- [Description of the task]: Whenever a line below holds the word "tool", count it; then give the total and nothing else.
Start of Source data
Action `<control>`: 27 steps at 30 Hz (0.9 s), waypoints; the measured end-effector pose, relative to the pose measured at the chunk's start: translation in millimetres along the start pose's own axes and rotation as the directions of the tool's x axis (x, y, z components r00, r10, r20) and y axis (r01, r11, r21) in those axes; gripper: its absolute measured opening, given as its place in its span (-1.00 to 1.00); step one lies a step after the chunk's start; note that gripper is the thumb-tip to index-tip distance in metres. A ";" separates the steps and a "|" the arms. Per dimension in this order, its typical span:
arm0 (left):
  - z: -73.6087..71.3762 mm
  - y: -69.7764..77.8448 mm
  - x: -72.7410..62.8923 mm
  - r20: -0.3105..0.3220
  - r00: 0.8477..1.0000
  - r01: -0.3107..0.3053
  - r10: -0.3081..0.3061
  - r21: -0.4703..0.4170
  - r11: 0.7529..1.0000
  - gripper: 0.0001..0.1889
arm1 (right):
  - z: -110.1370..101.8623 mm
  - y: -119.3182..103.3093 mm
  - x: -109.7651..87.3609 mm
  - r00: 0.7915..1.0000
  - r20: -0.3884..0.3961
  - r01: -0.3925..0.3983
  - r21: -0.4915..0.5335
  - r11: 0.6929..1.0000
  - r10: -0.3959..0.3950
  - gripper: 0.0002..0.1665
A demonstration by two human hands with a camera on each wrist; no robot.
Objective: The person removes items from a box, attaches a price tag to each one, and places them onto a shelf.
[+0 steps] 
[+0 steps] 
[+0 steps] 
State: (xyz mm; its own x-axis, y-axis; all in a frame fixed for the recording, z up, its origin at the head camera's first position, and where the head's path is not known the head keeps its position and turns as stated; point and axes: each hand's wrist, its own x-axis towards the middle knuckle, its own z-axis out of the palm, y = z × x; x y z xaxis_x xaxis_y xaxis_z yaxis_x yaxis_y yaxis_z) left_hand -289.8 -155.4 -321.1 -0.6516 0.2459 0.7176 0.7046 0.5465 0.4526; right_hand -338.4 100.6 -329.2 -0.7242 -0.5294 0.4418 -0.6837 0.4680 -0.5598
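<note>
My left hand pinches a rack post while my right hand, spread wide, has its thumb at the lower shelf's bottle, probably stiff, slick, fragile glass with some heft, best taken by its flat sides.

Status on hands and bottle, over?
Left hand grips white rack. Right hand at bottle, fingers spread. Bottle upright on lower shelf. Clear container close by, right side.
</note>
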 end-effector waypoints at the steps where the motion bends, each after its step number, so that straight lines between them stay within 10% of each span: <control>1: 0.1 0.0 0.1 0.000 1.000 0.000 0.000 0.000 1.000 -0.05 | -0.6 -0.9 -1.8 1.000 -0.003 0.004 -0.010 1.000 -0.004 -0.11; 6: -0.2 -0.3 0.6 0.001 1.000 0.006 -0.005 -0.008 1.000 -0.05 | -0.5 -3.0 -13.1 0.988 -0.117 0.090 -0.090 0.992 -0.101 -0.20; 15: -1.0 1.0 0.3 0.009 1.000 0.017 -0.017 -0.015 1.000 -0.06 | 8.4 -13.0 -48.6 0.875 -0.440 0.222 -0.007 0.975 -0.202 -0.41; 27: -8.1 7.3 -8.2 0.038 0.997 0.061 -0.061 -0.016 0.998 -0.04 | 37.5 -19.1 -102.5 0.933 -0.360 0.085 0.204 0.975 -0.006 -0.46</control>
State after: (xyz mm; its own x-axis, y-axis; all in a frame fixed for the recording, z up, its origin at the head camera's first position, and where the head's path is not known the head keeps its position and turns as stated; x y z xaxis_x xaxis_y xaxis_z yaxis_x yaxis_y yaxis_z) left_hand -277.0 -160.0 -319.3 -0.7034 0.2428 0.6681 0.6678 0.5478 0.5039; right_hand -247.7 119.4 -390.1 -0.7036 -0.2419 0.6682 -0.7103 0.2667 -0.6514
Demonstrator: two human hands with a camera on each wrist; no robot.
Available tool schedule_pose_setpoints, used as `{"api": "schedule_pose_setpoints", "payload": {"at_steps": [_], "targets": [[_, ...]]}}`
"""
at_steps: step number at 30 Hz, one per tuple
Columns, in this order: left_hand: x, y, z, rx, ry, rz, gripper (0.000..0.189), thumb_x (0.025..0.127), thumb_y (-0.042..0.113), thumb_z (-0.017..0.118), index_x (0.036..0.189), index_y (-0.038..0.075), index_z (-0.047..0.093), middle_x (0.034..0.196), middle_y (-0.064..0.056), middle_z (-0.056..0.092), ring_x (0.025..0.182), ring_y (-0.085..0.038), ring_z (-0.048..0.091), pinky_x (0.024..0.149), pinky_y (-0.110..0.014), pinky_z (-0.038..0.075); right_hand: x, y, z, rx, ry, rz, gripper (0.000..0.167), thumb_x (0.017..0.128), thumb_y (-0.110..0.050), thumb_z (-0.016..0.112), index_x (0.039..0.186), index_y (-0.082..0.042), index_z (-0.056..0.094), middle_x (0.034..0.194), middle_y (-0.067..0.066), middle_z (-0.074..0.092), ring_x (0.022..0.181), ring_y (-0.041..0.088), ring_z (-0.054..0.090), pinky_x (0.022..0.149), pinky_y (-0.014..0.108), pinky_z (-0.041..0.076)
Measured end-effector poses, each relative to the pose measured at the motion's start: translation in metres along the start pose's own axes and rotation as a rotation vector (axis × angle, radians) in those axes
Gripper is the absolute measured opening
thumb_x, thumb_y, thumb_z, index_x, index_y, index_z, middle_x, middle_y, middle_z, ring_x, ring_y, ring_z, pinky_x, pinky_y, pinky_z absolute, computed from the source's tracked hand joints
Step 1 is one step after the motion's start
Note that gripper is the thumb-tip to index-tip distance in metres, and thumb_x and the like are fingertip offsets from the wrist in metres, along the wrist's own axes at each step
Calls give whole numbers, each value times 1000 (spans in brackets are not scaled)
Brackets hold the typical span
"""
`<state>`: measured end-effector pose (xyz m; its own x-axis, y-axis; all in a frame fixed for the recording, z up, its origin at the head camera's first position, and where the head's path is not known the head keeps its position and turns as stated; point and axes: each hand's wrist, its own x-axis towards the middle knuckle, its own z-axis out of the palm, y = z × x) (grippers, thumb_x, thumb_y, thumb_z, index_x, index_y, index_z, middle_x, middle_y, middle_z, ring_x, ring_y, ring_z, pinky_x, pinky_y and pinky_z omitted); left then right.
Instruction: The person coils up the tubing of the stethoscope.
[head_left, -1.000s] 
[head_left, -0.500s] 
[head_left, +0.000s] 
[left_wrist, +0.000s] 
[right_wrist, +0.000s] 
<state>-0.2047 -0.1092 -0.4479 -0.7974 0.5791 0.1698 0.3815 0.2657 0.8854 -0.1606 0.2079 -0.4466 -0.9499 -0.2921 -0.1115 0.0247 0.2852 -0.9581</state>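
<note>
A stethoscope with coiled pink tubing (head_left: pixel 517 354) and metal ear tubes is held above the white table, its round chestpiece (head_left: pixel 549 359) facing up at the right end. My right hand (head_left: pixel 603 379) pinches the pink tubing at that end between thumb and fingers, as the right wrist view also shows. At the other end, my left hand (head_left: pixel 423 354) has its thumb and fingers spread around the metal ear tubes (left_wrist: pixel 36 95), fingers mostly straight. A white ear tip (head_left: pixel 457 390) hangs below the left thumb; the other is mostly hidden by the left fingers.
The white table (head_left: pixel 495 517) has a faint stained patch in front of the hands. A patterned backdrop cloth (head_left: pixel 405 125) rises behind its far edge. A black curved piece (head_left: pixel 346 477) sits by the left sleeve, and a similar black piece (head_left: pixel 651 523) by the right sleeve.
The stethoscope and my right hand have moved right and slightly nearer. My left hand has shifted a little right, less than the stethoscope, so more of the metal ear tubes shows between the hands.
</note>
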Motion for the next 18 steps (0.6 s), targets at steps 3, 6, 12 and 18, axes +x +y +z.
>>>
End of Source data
- [Problem solution]: 2